We queue up the ads for the day and go through them between songs/shows, etc. We know how many per hour we have to fill, etc.
Any thoughts/ideas/links/examples? I'm going to keep on looking and hopefully come across something instead of learning it the long way.
Very interesting question, SMO. Right now it looks like a constraint programming problem because you aren't looking for an optimal solution, just one that satisfies all the constraints you have specified. In response to those who wanted to close the question, I'd say they need to check out constraint programming a bit. It's far closer to stackoverflow that any operations research sites.
Look into constraint programming and scheduling - I'll bet you'll find an analogous problem toot sweet !
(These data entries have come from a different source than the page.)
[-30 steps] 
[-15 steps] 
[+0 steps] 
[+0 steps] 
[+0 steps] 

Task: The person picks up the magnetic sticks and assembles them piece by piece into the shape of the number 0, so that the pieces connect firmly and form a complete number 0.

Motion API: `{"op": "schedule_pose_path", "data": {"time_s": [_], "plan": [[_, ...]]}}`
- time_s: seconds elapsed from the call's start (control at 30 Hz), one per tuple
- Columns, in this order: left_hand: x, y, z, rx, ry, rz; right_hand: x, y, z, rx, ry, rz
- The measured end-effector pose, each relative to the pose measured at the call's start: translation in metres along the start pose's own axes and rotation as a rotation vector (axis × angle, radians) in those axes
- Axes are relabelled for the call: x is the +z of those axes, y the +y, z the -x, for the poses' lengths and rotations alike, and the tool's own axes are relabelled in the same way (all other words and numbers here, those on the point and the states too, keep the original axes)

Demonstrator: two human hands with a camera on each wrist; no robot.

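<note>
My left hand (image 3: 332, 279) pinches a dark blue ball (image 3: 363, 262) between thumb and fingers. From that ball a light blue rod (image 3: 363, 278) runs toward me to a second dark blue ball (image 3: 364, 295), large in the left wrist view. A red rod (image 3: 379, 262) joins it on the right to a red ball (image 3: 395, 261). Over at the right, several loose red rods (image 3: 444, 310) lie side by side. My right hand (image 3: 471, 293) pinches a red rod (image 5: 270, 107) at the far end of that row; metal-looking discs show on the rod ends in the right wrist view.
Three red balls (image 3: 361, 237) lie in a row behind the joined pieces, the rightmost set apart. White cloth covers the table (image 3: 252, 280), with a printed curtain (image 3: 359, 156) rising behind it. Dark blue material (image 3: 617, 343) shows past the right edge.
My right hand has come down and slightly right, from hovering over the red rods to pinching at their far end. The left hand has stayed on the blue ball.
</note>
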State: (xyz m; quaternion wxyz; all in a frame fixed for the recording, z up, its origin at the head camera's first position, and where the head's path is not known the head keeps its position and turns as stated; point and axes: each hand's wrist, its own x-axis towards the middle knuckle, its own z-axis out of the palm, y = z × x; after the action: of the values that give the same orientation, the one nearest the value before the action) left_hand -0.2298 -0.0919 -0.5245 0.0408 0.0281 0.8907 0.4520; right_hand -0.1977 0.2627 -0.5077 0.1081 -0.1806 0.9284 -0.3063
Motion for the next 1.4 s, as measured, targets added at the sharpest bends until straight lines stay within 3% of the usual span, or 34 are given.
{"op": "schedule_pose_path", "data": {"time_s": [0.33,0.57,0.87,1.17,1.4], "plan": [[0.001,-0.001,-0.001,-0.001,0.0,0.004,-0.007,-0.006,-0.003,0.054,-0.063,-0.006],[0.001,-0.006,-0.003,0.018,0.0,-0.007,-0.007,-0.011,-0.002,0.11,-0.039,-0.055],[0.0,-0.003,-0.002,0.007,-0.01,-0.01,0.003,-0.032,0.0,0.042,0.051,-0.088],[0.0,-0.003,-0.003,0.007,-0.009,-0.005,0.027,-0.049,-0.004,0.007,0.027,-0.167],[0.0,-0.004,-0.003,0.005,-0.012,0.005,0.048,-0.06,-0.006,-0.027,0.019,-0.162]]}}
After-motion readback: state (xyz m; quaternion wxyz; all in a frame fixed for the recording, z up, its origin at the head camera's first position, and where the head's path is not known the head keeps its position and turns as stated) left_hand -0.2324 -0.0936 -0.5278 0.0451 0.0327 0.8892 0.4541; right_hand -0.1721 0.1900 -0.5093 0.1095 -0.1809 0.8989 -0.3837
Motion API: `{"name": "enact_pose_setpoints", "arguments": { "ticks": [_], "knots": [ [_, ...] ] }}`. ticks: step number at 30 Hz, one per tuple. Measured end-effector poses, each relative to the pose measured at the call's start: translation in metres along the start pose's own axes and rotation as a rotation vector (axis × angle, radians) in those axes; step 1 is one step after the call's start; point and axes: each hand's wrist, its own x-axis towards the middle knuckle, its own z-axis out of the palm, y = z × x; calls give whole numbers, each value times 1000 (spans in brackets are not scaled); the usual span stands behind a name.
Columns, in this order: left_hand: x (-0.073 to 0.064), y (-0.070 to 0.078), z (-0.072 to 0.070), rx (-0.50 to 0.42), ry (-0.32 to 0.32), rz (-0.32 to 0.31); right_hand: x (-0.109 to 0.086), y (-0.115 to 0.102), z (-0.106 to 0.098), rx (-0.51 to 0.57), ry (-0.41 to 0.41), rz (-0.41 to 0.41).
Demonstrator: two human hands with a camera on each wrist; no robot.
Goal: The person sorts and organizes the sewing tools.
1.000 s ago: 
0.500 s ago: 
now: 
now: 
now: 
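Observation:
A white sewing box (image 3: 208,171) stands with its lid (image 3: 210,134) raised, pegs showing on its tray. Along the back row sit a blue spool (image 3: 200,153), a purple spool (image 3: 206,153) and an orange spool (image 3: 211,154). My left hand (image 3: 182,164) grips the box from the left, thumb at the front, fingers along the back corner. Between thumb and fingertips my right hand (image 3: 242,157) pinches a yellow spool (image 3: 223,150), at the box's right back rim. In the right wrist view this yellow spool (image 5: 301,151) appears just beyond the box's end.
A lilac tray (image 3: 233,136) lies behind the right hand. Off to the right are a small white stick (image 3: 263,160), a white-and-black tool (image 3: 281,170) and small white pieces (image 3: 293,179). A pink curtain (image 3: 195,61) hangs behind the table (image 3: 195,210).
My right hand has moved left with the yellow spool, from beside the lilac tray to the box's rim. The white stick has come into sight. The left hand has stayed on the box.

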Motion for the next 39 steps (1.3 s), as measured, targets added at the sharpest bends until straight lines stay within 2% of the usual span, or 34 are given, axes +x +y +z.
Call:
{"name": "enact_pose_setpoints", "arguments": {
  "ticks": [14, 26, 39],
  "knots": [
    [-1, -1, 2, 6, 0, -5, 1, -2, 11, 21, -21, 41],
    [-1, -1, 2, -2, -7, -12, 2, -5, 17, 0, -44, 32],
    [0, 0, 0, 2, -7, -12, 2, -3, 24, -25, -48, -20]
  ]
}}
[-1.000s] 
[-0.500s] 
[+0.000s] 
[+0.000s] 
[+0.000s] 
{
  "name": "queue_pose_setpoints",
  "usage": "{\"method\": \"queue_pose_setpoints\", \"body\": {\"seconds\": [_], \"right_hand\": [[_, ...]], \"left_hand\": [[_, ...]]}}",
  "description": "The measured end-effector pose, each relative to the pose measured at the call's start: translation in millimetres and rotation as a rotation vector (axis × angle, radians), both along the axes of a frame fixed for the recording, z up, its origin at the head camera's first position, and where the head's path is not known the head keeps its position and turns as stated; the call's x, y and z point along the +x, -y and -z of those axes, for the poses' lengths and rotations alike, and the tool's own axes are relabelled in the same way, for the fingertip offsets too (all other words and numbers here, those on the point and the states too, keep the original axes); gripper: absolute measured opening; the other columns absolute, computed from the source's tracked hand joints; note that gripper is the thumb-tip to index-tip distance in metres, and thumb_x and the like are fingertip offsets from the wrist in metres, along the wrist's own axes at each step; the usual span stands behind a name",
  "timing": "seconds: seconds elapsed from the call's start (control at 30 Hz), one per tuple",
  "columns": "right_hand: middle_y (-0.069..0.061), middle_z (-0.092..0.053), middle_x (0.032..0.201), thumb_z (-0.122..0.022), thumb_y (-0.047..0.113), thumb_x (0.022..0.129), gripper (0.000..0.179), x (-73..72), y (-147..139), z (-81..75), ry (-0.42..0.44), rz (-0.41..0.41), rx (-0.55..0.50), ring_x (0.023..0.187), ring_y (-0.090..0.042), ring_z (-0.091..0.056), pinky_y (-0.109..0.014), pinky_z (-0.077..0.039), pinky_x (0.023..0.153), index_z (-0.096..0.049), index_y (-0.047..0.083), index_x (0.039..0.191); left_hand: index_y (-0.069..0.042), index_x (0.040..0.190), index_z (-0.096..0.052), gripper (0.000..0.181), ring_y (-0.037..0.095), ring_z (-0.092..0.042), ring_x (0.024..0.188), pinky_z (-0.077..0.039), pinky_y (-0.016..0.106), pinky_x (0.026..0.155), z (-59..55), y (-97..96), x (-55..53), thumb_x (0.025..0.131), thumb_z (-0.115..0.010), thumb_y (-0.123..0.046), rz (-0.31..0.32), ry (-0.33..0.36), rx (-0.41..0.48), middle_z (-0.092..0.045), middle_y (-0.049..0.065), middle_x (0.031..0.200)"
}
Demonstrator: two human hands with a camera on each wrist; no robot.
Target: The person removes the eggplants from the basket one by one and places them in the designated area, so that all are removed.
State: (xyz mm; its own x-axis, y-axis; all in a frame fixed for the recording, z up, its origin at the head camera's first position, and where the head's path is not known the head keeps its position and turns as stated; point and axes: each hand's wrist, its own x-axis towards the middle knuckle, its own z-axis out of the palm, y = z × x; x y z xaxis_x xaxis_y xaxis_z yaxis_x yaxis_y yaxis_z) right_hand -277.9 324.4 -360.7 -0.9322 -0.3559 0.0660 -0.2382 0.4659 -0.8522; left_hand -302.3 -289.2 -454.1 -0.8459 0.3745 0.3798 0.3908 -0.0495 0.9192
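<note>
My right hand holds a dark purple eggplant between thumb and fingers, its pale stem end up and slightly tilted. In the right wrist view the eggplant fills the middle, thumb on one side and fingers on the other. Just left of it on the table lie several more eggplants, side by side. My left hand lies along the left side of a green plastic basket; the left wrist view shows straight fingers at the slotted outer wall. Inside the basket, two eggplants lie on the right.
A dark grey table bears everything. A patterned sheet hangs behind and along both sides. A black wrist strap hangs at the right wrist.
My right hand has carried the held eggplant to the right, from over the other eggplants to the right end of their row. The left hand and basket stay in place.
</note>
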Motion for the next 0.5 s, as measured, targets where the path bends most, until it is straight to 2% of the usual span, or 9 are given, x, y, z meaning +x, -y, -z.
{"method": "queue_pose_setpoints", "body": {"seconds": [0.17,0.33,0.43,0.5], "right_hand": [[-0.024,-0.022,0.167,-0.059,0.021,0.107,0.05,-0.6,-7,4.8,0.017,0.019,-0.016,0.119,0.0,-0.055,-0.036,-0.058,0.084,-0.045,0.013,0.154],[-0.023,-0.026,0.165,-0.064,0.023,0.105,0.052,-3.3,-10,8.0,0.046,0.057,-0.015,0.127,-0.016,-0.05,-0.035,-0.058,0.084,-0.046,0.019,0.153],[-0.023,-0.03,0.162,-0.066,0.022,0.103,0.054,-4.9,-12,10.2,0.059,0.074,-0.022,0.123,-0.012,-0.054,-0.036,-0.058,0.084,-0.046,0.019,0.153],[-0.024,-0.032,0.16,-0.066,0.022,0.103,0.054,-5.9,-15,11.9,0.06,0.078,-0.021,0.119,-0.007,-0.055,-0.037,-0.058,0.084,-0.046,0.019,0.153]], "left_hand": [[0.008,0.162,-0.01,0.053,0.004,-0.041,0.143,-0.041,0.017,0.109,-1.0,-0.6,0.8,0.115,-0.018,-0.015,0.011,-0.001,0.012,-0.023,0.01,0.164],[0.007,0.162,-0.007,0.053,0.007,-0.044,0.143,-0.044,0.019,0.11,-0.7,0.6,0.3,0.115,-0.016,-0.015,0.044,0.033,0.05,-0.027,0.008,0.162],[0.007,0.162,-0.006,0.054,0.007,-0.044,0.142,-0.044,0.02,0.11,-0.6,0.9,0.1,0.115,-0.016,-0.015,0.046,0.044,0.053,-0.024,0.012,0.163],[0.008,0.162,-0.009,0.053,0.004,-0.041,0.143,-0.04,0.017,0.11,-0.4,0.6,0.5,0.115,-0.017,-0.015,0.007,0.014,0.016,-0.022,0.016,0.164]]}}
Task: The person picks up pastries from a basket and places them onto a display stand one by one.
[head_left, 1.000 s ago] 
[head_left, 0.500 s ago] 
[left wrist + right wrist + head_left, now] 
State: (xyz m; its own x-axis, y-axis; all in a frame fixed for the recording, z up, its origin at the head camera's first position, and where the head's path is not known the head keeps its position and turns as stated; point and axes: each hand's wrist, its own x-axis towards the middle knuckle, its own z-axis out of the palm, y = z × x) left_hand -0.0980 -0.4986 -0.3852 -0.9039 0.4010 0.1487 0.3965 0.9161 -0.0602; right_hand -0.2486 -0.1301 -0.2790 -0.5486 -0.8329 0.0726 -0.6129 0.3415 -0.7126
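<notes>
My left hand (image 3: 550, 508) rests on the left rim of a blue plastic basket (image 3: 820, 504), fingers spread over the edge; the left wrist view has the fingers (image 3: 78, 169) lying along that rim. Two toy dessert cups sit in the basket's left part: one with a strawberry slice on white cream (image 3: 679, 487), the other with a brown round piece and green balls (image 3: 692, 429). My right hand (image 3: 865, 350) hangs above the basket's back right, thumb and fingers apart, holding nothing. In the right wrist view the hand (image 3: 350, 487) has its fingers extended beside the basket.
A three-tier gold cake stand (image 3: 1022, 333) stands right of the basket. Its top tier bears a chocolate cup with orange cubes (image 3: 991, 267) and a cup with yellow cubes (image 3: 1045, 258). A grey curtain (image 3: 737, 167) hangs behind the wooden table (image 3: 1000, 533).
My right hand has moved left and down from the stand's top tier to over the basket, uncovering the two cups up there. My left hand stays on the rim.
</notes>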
Keep us posted on your progress, please.
Ignoring the T-SQL request for the moment since that's unlikely to be the best language to write this in ...
One of my favorites approaches to tough 'layout' problems like this is Simulated Annealing. It's a good approach because you don't need to think HOW to solve the actual problem: all you define is a measure of how good the current layout is (a score if you will) and then you allow random changes that either increase or decrease that score. Over many iterations you gradually reduce the probability of moving to a worse score. This 'simulated annealing' approach reduces the probability of getting stuck in a local minimum.
So in your case the scoring function for a given layout might be based on the distance to the next advert in the same category and the distance to another advert of the same series. If you later have time of day considerations you can easily add them to the score function.
Initially you allocate the adverts sequentially, evenly or randomly within their time window (doesn't really matter which). Now you pick two slots and consider what happens to the score when you switch the contents of those two slots. If either advert moves out of its allowed range you can reject the change immediately. If both are still in range, does it move you to a better overall score? Initially you take changes randomly even if they make it worse but over time you reduce the probability of that happening so that by the end you are moving monotonically towards a better score.
Easy to implement, easy to add new 'rules' that affect score, can easily adjust run-time to accept a 'good enough' answer, ...
Another approach would be to use a genetic algorithm, see this similar question: Best Fit Scheduling Algorithm this is likely harder to program but will probably converge more quickly on a good answer.